Some experts are skeptical about the return to investment of wraparound services. A July 2010 Brookings Institute report raised questions about the efficacy of the Harlem Children’s Zone, which operates its own charter school in addition to providing wraparound services.  The report compared test scores from the Harlem school  with other New York City schools where students do not receive wraparound services. It found that students in the Harlem Children’s Zone did better than students in traditional public schools, but not better than other charter schools in the city.

Marty Lipp, a spokesperson for the Harlem Children’s Zone, called the report narrowly focused and short-sighted. “Our perspective is larger than just test scores and academics,” he said. “Those kids need more than just math and English.”

Blackwell, the PolicyLink CEO, said that the Promise Neighborhood program really is based on a promise.  “If you participate with us, and we can get you early — and you’ll take the early childhood program, and attend the school and do your part — we’ll help you succeed in life.

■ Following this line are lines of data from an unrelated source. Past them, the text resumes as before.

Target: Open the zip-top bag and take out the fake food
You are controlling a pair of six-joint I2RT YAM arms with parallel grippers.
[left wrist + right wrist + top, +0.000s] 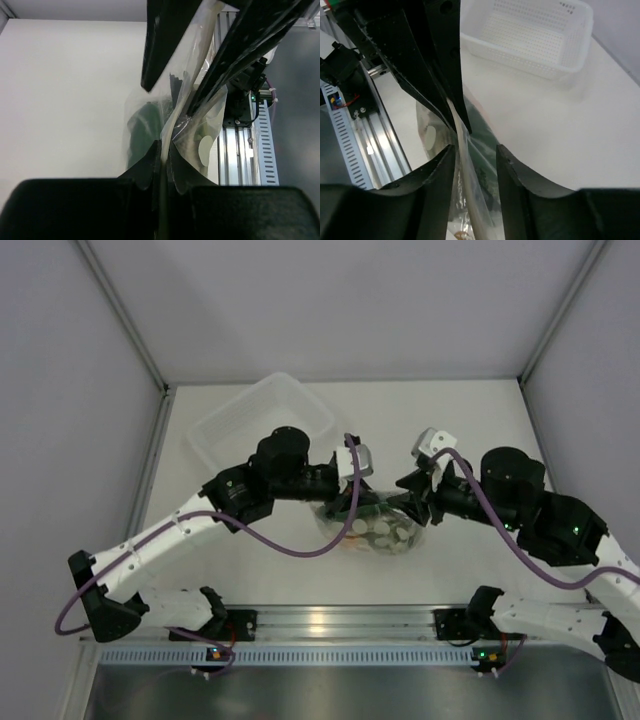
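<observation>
White-walled booth, pale white table (470, 430) and a ribbed aluminium rail (330, 620) along the near edge where both arms are bolted down. Far left on the table sits the translucent white perforated plastic basket (262, 420), with the left arm's elbow over its near corner.

Centre stage, nearer the rail than the back wall, is the small clear crinkly zip-top bag (375, 525), set between the two grippers and apart from the basket. The fake food (385, 532) is inside it. From above there are pale round pieces, something dark green and a touch of orange at the lower left. The left wrist view gives a dark green piece (142, 130) and a pale disc (205, 147) through the film.

The left gripper (162, 170) has its jaws pinched on the bag's upper edge, and the right wrist camera shows those black fingers meeting on the plastic. The right gripper (475, 152) comes in from the other side with its jaws parted. The bag's edge (462, 135) runs up through the gap, lying against one finger, with daylight beside it.
</observation>
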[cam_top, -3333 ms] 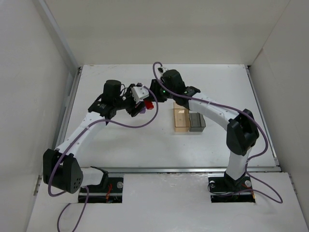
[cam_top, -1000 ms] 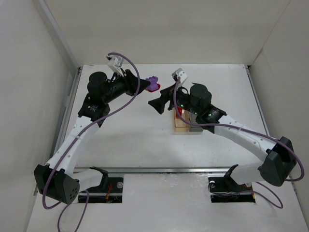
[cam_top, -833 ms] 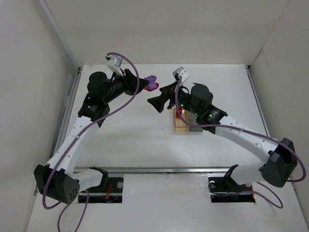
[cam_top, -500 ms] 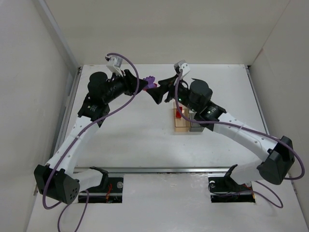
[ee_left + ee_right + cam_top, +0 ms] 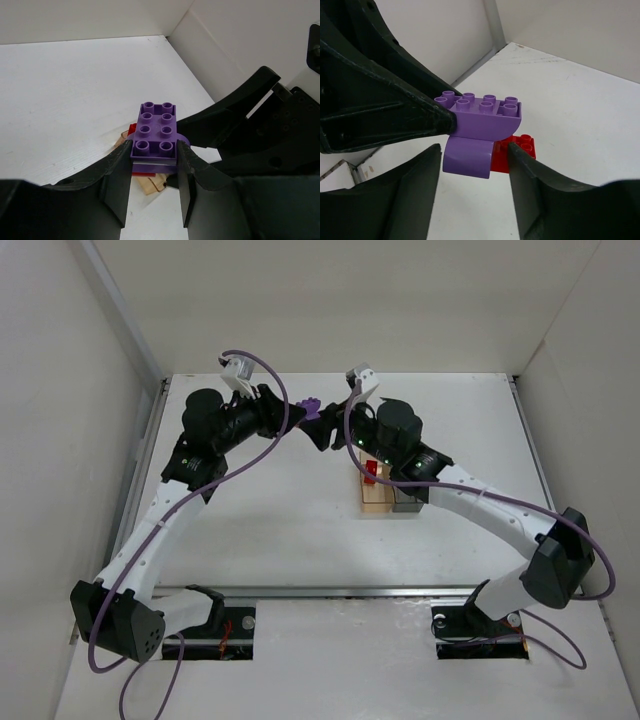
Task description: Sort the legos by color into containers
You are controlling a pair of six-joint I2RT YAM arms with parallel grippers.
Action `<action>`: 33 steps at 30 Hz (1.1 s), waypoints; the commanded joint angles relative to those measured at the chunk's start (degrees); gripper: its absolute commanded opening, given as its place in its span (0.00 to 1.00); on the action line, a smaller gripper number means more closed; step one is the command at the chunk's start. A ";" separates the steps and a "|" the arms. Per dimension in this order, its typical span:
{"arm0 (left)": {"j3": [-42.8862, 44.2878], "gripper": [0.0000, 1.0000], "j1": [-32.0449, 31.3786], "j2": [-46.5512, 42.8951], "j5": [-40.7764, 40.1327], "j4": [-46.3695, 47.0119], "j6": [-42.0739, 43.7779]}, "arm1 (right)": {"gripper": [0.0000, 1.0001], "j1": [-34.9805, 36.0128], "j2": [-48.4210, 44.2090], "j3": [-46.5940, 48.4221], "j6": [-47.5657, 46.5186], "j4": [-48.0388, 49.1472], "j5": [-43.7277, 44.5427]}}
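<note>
Robot lab test cell
White panels (image 5: 70, 440) box in a plain table (image 5: 270, 530), a metal rail (image 5: 380, 591) along its near edge.

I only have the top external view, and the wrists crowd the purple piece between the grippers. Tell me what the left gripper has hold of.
Observer: In the left wrist view, the left gripper is shut on a purple brick, eight studs up.
Operator: Report anything under it.
Observer: The right wrist view shows a rounded purple piece beneath it, with a red brick against that piece's far side.
Operator: Give me the right gripper's state.
Observer: The right gripper is open, fingers either side of the rounded piece, not closed on it.
</note>
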 commanded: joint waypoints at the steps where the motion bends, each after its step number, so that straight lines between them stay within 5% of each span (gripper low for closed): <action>1: 0.51 0.00 0.04 -1.81 1.45 4.35 0.06 | 0.59 0.29 -0.31 3.46 0.04 1.55 0.98; 11: -0.02 0.00 0.04 -2.34 1.45 3.12 1.10 | 0.00 0.29 0.74 3.31 0.04 1.55 2.46; 33: 12.63 0.00 -3.29 11.97 2.86 6.63 4.88 | 0.00 -2.07 -13.14 -20.43 0.83 -3.89 19.25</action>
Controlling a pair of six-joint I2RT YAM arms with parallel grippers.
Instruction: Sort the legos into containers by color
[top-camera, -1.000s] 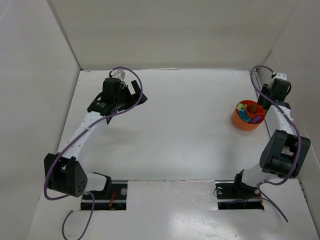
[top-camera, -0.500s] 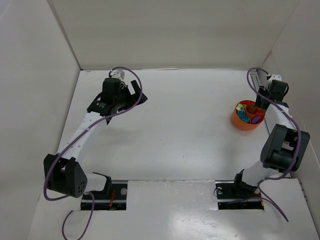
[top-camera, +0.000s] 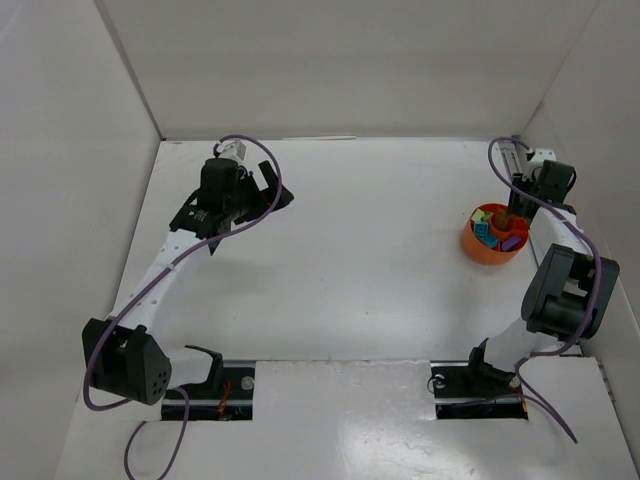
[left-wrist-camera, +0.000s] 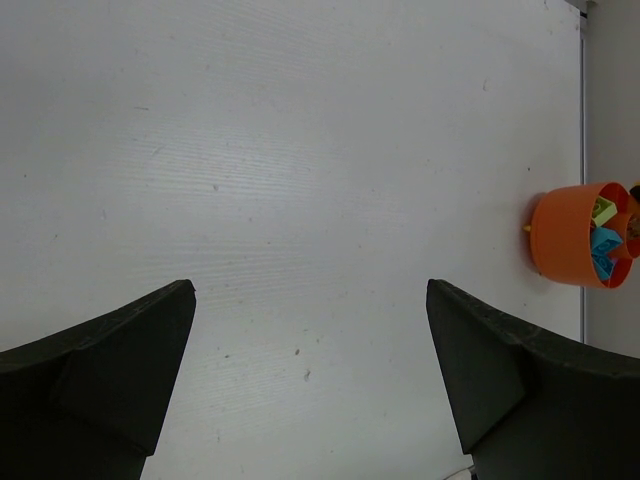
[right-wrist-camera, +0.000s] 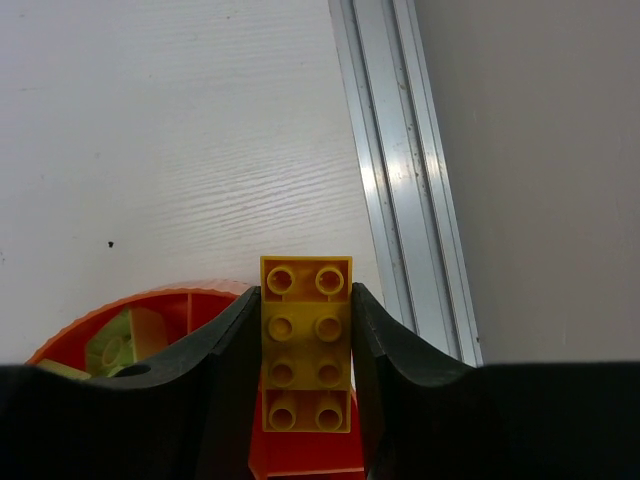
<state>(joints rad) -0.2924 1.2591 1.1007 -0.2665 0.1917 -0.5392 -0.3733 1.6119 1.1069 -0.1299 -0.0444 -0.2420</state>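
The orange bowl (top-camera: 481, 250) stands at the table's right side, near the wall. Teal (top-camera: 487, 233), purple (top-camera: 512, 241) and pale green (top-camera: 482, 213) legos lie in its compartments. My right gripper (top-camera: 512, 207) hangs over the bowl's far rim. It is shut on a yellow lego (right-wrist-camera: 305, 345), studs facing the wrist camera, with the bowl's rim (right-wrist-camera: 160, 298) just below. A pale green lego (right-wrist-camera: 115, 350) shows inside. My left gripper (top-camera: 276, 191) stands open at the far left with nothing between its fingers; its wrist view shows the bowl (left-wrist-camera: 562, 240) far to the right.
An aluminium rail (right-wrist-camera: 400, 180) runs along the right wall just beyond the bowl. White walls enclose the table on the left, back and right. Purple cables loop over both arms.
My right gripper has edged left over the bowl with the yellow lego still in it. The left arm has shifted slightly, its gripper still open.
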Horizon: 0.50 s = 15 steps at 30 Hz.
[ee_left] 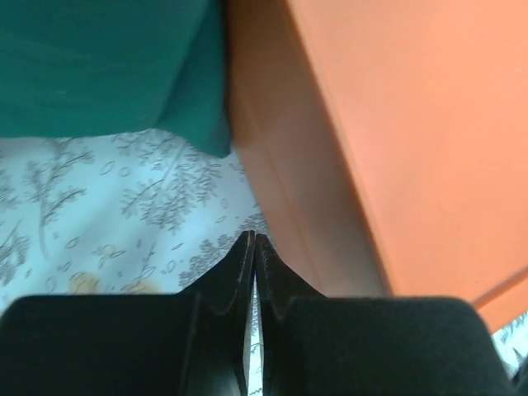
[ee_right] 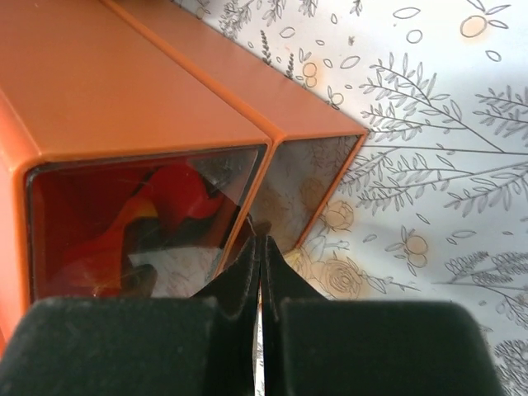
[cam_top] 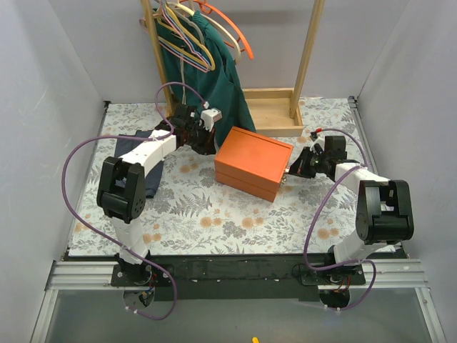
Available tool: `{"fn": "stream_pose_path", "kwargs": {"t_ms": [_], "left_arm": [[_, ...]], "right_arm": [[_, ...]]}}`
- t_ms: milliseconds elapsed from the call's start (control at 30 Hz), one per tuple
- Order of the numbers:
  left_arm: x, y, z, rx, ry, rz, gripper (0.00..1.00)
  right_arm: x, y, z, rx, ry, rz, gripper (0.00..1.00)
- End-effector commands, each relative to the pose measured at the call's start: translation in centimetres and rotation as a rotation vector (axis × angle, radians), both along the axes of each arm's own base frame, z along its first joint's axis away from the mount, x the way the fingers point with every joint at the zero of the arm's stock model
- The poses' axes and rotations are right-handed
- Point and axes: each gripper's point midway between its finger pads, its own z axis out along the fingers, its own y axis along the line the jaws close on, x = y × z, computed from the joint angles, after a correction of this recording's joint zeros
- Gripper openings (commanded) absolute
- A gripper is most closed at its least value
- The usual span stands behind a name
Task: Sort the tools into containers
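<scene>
Nearest the overhead camera, at 6 o'clock, runs the black mounting rail [cam_top: 235,270] that carries both arms. Beyond it spreads the flower-printed counter [cam_top: 214,214]. At the counter's centre lies the flat rectangular orange box [cam_top: 253,161], set askew. The left claw [cam_top: 208,145] is close against the box's 9 o'clock end, its jaws pressed together with nothing in them. The right claw [cam_top: 291,170] is at the box's 3 o'clock end, likewise closed and empty. At 12 o'clock stands a pale wooden clothes rack [cam_top: 308,57] with coloured plastic hangers [cam_top: 189,36] and a dark green garment [cam_top: 207,71]. A dark blue cloth [cam_top: 136,150] lies at 9 o'clock beneath the left arm.

From the left wrist, the black fingers [ee_left: 223,289] meet at 6 o'clock with nothing between them. The orange box fills the view from 12 to 4 o'clock, and its side wall is just beside the tips; contact cannot be judged. The green garment hangs at 10 o'clock, its hem down on the counter.

From the right wrist, the closed black fingers [ee_right: 239,272] rise from 6 o'clock. Their tips are at the orange divider between two drawer ends. The clear plastic drawer front [ee_right: 99,247] at 9 o'clock shows a red-and-black tool [ee_right: 177,194] inside, blurred by the plastic. The second clear drawer front [ee_right: 305,181], at 1 o'clock, shows only flower-print reflections. Whether the tips touch the box is unclear.
</scene>
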Motion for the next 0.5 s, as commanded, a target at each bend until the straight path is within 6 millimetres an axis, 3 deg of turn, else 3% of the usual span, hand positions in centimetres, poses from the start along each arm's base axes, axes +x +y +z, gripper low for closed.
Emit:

We’ll help you get to college.  We’ll make sure you’re successful there.”

The Sunset Park Promise Neighborhood has applied for one of up to six implementation grants that will be awarded by the Department of Education in December, when it also plans to award additional planning grants.

If it is successful in obtaining the long-term funding, the Sunset Park Promise plan calls for expansion of the zone in five years to bring the services to more families.

Christian Trujillo said that for him, success would mean college, then a career as a lawyer so he can help more families like his own. 

“Justice means fighting for good, like you want good things to happen and get rid of the bad,” he said. “Like no more drugs or smoke, and for kids to have an education.”